Trying to understand how an algorithm works? Are people trying to tell you how effective it is? They’re probably using Big O Notation.

Big O Notation (also known as Big Oh notation, Landau notation, Bachmann–Landau notation, and asymptotic notation) is used to help developers and engineers measure the speed or memory an algorithm will take. It generally measures the best, worst, and/or average case scenario. This is a short guide, for more information look at this recourse where I got a lot of this information.

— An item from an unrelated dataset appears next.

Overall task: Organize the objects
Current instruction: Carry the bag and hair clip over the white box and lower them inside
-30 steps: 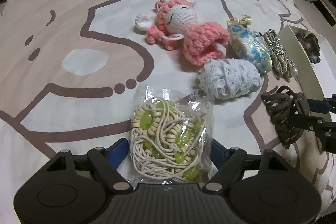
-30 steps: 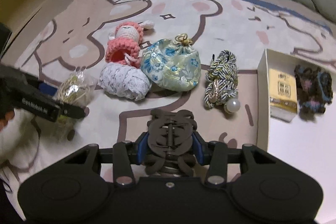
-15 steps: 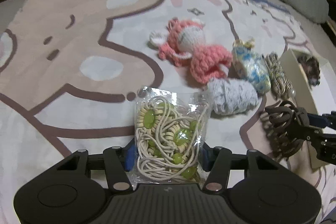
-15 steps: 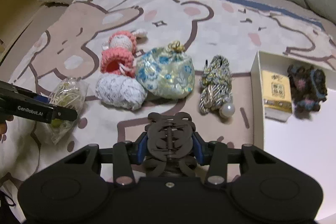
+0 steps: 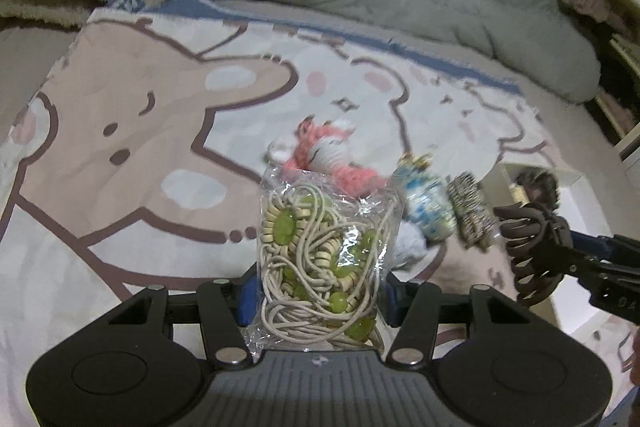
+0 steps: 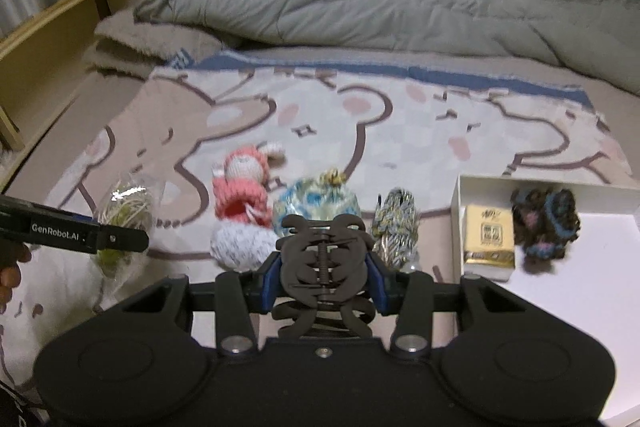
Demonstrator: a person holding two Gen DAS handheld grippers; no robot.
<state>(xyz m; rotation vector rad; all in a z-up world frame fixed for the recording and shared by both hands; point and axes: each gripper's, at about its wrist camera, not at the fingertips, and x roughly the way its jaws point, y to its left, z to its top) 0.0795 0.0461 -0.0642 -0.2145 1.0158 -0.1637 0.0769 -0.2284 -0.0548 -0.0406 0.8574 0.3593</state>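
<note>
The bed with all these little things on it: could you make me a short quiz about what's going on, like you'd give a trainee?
1. True or false: the left gripper is shut on a clear bag of beaded cord.
2. What does the right gripper hold? A) pink crochet doll B) dark hair claw clip C) floral pouch
3. Fill in: a yellow packet and a dark scrunchie lie inside the white ____.

Key: 1 true. 2 B, the dark hair claw clip; the pink crochet doll and floral pouch lie on the blanket. 3 box.
</note>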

Big O Notation always contains a formula inside of parenthesis that indicate the information you will need to know. You will often see an n in the formula, this n is indicative of the number of elements in an array. You may also see logarithms, exponents, or other mathematical values or computations. Here is a list of some common O notations and what they mean.

**O(1)**
O(1), O(101), or any other number describes an algorithm that will always finish in the same time. It will take exactly as long or as many recourses to make its calculation no matter how long or short an array of data is. If you were to view this visually, you would see a flat line on a graph.

**O(n)**
O(n) describes a linear relationship between the number of data elements and the amount of time or memory an algorithm will take. In other words, an array with 100 elements will take 10 times as long as an array with just 10 elements. Visually you would see a straight line increasing upward at the same rate that is it progressing forward.

**O(n ^{2})**
O(n

^{2}) describes an exponential relationship between the number of elements in an array and the amount of time it will take to complete. On a graph this would be exponential line where the line starts at a slight incline and progresses to a near vertical slop. (We like to avoid these kind of algorithms if at all possible, since they are memory hogs.)

**O(n log n)**
O(n log n) indicates that an algorithm will take the number of elements times the logarithm of the number of elements. If you were to look at a graph of this, it wouldn’t be linear and it would be exponential, it would be somewhere in between. You would see a slop that started out climbing at a quick pace and then slowed it’s progress to appear more linear.

**Conclusion**
Obviously, there are many permutations of this practice (as there are an infinite number of ways to write an equation) but you get the idea. Feel free to ask any questions? I hope I’ll have the answer. ;)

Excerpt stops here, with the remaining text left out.